По-детски, кулачком, вытерла глаза, испуганно ответила:

— Нет, нет, никто.

— От радости плачут на людях. А вы спрятались за кусты. У вас — беда? Какая? Скажите.

Лика на мгновение задумалась. Ступила ко мне, пристально вглядываясь вспухшими от слез глазами.

— Скажите, Павел, как вы думаете... Теперь, когда войны нет, можно будет поехать... в Финляндию? Позволят?

Как обухом ударила. Оскорбила. Любых слов ожидал, любого признания, обиды, но только не этого. И в такой день она думает, как бы поехать в Финляндию! Разозлился я, грубо спросил:

— Что вам далась та Финляндия?! Сколько они убили наших!

Лицо ее скривилось, как от боли.

— Боже мой! Какие вы недогадливые. Сынок у меня там. Сынок! Два годика ему.

— И муж? — все еще сурово спросил я.

— И муж.

— Офицер?

— Солдат. Был солдатом... Как я испугалась, когда вы убили того.... Подумала: мой мог искать меня...

Отхлынула моя злость. Передо мной стояла мать. Почти год она жила среди нас, а думала о своем ребенке. Вспомнил Зуброва. Все он знал. А о том, что женщина имеет ребенка, не мог узнать. И это при том, что в пулеметной роте служила Эва Пюханен, вместе с Ликой учившаяся в Хельсинки на учительских курсах. Какая верность! И какое умение молчать. Неженское. Или, наоборот, женское?

Я засмеялся почти весело. Над Зубровым. Над Даниловым. И над собой. Над своими, пусть и туманными, снами.

Лику испугал мой смех.
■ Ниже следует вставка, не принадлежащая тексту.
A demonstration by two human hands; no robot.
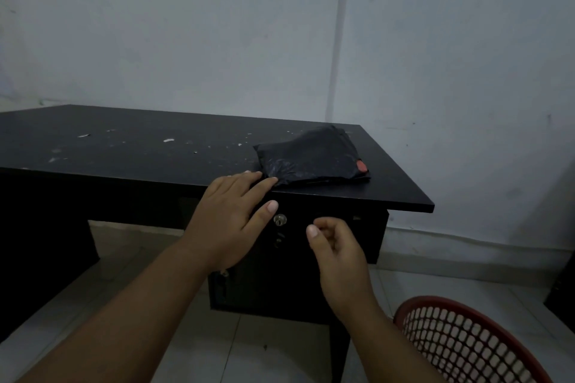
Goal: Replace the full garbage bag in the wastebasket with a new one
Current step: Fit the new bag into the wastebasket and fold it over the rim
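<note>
A folded black garbage bag with a small red tag lies on the right end of a black desk, near its front edge. My left hand reaches over that edge with fingers spread, its fingertips touching the bag's near left corner. My right hand hovers lower, in front of the desk's drawer face, fingers loosely curled and holding nothing. A red mesh wastebasket stands on the floor at the bottom right, with no bag visible in it.
The desk has a drawer unit with a metal lock below the bag. A pale wall rises behind the desk. Light floor tiles lie under and in front of it. A dark object stands at the far right edge.
</note>
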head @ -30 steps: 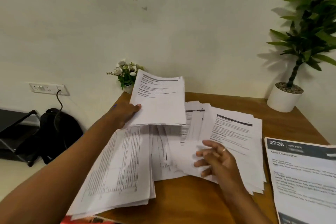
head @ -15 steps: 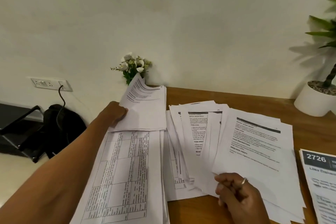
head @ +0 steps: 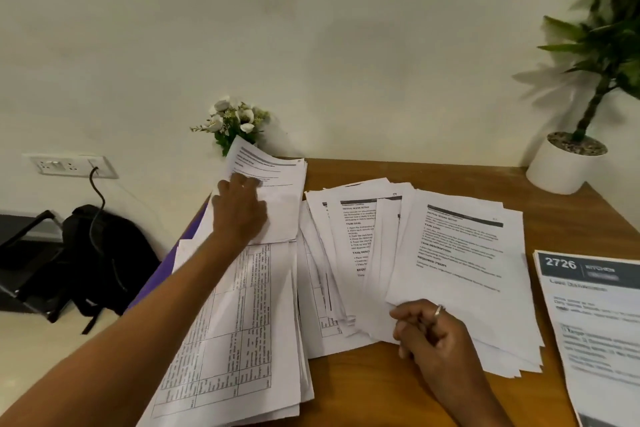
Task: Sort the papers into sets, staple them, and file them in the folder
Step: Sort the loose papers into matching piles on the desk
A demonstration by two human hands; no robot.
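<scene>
On the wooden bench (head: 381,388), papers in several piles; at the far left corner, a small stack (head: 280,194) of text sheets, its far edge curled up off the surface; flat on top of it, the left hand (head: 239,208), fingers straight and spread, pressing down, gripping nothing; just nearer, touching that stack's near edge, a thicker pile of grid-printed sheets (head: 242,340) reaching to the bench's near edge; under both piles, along the left rim, a strip of purple folder (head: 166,263).

In the middle, fanned papers (head: 460,253) overlapping one another, headings partly legible; at their near edge, the right hand (head: 429,333), fingers curled in, thumb and fingers pinching the lower corner of the fan, a ring (head: 439,310) on one finger.

At the right edge, apart from the fan, another stack headed 2726 (head: 595,322), partly out of view.

Against the wall, behind the small stack, a bunch of white flowers (head: 232,118); at the far right corner, a potted plant (head: 564,166) in a white pot.

Beyond the bench to the left, on the floor, a black bag (head: 100,253); above it, a wall socket (head: 69,166) with a cable plugged in.
</scene>
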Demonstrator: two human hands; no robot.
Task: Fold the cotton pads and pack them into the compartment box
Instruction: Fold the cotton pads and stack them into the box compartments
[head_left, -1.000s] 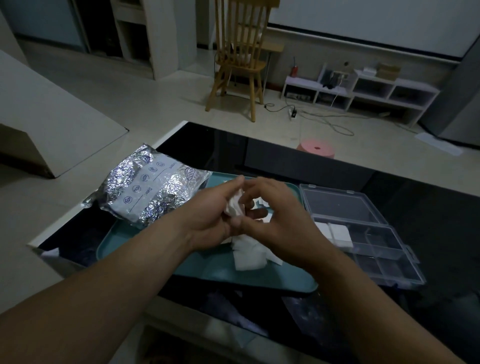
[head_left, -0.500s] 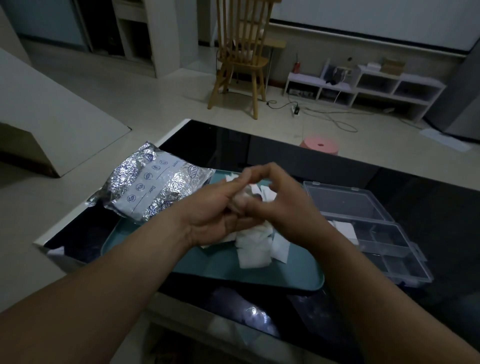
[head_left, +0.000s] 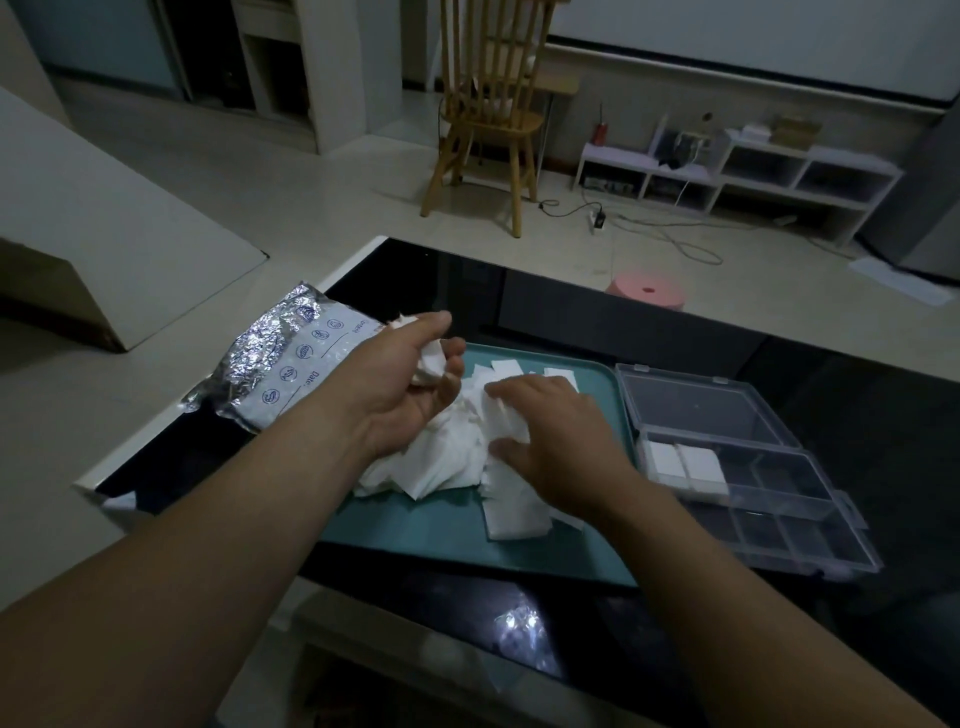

Она ожидала ответа: позволят или не позволят?

Подумал про закон о запрещении браков с иностранцами, но успокоил:

— Конечно же вам позволят.

Пришла Ирина, жена Савченко.

— Вот где вы, голубки. А вас ищут. Пойдем выпьем за Победу. Было бы мне можно, напилась бы я...

Ирина полностью демобилизовала себя. Надела широкое красивое платье. Но и под тканью, свисающей свободно, было видно, как она покруглела.

Я смотрел на ее живот, как на великое чудо природы. Ирина была не из стыдливых, хотя и татарского происхождения. И на язык острая. А тут смуглое лицо ее запунцовело.

— Что ты смотришь так на меня? Беременной бабы не видел?

Смутился я. Сказал игриво:

— Позволь тебя поцеловать.

Ирина погрозила пальцем:

— Ну, ну! Знаешь, какой ревнивый мой Савченко!

А мне не губы ее с золотым пушком хотелось поцеловать. Хотелось стать на колени, припасть ухом к ее животу и услышать... Новую жизнь. Человека услышать. Бессмертного.